**EXERCISE OBJECTIVE**: Whichever lines include the word "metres", copy them as they appear in the data.
BEGIN DATA
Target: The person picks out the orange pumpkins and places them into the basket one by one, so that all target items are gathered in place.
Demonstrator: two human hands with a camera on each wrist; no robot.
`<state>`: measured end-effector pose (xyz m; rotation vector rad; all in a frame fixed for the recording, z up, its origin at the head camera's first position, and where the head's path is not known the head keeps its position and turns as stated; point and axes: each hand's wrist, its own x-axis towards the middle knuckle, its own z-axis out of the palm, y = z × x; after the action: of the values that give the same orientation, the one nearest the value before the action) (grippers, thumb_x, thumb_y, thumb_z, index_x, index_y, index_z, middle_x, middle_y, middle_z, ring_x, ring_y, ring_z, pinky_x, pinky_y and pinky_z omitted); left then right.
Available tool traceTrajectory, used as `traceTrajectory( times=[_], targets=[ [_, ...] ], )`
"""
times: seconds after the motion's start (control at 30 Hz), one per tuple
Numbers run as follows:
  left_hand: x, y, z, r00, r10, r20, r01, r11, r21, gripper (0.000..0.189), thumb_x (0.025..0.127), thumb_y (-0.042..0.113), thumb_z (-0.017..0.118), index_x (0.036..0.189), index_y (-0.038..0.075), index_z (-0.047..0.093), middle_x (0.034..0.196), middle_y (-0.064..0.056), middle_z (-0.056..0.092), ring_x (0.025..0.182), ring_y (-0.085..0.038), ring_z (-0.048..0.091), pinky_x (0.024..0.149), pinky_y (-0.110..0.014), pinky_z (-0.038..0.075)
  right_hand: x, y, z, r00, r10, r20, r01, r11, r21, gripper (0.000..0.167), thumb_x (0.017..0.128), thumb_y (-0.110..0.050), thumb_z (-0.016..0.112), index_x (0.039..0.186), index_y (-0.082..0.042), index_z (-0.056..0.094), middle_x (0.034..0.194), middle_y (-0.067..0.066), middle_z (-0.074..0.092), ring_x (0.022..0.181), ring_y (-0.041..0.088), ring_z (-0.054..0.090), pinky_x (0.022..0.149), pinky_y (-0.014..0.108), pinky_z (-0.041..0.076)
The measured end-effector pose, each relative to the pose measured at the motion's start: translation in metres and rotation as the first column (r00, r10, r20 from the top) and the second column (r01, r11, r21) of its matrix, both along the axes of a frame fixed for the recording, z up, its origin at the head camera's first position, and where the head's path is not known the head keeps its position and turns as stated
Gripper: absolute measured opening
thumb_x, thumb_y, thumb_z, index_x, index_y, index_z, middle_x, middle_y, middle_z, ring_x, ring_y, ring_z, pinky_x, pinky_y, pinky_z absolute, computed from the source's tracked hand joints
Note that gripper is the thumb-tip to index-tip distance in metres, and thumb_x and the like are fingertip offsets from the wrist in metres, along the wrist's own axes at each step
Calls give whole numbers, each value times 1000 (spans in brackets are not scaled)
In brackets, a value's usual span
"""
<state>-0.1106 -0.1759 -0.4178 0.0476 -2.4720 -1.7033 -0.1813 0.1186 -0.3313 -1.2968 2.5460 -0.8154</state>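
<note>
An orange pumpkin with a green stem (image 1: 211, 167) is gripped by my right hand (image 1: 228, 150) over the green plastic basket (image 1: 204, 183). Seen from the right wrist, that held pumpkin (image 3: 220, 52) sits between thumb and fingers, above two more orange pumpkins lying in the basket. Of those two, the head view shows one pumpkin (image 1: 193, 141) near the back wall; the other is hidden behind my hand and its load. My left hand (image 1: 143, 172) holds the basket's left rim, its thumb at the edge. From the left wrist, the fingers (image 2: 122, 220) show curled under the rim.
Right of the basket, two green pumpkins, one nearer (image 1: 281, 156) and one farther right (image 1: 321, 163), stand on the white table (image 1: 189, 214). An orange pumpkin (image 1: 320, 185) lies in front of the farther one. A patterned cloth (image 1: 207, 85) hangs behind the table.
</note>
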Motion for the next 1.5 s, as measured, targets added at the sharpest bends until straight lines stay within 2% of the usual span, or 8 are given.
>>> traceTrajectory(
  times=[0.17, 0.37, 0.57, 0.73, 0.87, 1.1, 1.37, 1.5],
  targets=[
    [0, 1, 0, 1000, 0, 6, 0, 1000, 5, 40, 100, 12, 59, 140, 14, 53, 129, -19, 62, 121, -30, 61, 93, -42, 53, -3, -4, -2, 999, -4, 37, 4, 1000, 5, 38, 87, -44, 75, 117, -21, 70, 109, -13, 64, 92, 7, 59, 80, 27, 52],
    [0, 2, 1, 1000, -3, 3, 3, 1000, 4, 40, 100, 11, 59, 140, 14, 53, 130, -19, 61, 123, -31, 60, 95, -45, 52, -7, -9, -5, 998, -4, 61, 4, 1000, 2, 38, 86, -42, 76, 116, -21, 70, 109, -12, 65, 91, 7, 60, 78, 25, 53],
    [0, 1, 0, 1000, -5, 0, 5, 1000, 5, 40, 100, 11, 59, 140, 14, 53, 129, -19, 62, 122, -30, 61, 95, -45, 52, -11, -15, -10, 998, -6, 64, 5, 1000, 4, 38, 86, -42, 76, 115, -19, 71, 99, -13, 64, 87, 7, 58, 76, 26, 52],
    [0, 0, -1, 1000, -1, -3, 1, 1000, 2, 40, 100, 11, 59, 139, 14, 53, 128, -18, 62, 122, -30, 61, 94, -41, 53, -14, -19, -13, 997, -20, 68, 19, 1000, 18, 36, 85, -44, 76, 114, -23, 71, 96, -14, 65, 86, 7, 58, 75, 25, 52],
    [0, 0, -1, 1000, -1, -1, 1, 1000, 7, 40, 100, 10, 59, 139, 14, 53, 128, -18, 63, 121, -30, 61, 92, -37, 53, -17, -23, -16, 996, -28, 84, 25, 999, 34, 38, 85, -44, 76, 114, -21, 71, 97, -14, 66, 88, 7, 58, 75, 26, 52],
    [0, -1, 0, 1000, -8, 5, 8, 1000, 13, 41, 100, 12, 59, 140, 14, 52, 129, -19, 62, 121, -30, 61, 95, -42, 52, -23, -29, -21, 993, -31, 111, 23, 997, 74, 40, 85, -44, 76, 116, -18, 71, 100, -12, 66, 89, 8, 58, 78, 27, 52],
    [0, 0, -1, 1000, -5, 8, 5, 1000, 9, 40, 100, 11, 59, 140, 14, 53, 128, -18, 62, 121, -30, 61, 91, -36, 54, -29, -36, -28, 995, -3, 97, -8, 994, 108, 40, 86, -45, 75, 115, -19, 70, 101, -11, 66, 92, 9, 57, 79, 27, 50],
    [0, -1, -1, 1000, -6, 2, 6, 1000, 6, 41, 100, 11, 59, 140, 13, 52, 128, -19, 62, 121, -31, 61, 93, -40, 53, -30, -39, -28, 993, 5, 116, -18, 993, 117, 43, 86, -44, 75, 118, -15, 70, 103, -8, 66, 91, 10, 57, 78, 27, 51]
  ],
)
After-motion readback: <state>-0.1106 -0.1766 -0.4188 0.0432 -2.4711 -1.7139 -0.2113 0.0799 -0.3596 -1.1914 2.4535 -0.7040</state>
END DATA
**TASK RESPONSE**:
The measured end-effector pose, each relative to the pose measured at the motion's start: translation in metres and rotation as the first column (r00, r10, r20 from the top) and the second column (r01, r11, r21) of its matrix, both along the axes of a frame fixed for the recording, z up, its origin at the head camera's first position, and where the head's path is not known the head keeps its position and turns as stated
Note that gripper is the thumb-tip to index-tip distance in metres, and thumb_x and the like are fingertip offsets from the wrist in metres, along the wrist's own axes at each step

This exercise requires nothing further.